Python 3.0a1 support in pyPdf and pg8000

pyPdf and pg8000 have been ported to run under Python 3.0a1, in new Mercurial repository branches.

pg8000 is a Pure-Python database driver for PostgreSQL, compatible with the standard DB API (although under Python 3.0, the Binary object expects a bytes argument). pg8000 does not yet support every standard PostgreSQL data type, but it supports some of the most common data types.

pyPdf is a Pure-Python PDF toolkit. It is capable of reading and writing PDF files, and can be easily used for operations like splitting and merging PDF files.

I am pretty happy with the upgrade to Python 3.0a1. The 2to3 conversion utility provides a good start for some of the most mechanical of changes. pyPdf and pg8000 used strings as byte buffers pretty extensively, especially pyPdf, and so the changes were pretty extensive.

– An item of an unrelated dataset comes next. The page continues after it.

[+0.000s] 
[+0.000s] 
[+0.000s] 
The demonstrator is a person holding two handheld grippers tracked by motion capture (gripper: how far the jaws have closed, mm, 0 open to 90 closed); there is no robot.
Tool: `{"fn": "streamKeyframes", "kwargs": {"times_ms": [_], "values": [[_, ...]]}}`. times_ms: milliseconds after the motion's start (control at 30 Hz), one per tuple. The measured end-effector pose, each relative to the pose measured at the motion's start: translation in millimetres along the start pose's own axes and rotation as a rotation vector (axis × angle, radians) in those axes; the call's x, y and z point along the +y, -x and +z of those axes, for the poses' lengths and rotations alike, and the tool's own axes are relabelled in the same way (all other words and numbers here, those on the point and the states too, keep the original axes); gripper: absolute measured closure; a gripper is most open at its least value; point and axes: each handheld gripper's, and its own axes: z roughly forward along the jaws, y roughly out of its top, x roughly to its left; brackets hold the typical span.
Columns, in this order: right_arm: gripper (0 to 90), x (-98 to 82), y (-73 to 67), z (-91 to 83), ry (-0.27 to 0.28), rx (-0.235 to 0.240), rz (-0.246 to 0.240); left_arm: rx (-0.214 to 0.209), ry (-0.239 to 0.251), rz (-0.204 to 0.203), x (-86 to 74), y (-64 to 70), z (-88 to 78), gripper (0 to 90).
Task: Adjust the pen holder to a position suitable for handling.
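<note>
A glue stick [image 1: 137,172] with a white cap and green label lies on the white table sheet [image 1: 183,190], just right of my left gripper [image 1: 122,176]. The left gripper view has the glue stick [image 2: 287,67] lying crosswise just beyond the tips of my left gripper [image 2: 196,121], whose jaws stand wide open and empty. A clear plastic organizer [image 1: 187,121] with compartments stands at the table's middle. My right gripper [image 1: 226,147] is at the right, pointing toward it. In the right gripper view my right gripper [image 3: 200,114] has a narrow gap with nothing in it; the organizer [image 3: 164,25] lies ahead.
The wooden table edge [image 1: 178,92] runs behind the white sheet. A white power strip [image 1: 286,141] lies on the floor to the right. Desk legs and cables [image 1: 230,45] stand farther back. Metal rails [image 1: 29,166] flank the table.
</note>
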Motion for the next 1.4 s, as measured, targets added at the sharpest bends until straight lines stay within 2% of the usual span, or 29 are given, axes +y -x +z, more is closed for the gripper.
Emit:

Having a good test suite is essential to the upgrade process. That was why I chose these two projects to start with, as I have a pretty good pg8000 test suite, and a very comprehensive pyPdf suite. After running 2to3 on the source code, it was just a matter of beating the code into order until all the tests run. It took about 4 hours per project, but many projects wouldn’t have as many changes as these projects have.

There are a couple of unexpected behaviours (in my opinion) regarding the new bytes type:

  • b"xref"[0] != b"x". Getting a single item out of a bytes type returns an integer, which fails to compare with a bytes instance of a length 1.
  • b"x" == "x" throws an exception, rather than returning False. This exception is useful for finding places where byte/string comparisons are being done by mistake, but I ran into one instance where I wanted to compare these objects and have it be false. It was easy to code around.
  • You can’t derive a class from bytes. I hope that this will be fixed in future releases, since pyPdf’s StringObject class derived from str previously. (It can’t derive from str now, since the PDF files have no encoding information for strings [that I know of...])

Good work on Python 3.0a1, developers! I love the separation of strings and byte arrays, even though it took me a lot of work to fix up these couple of projects. It’s the right way to do things.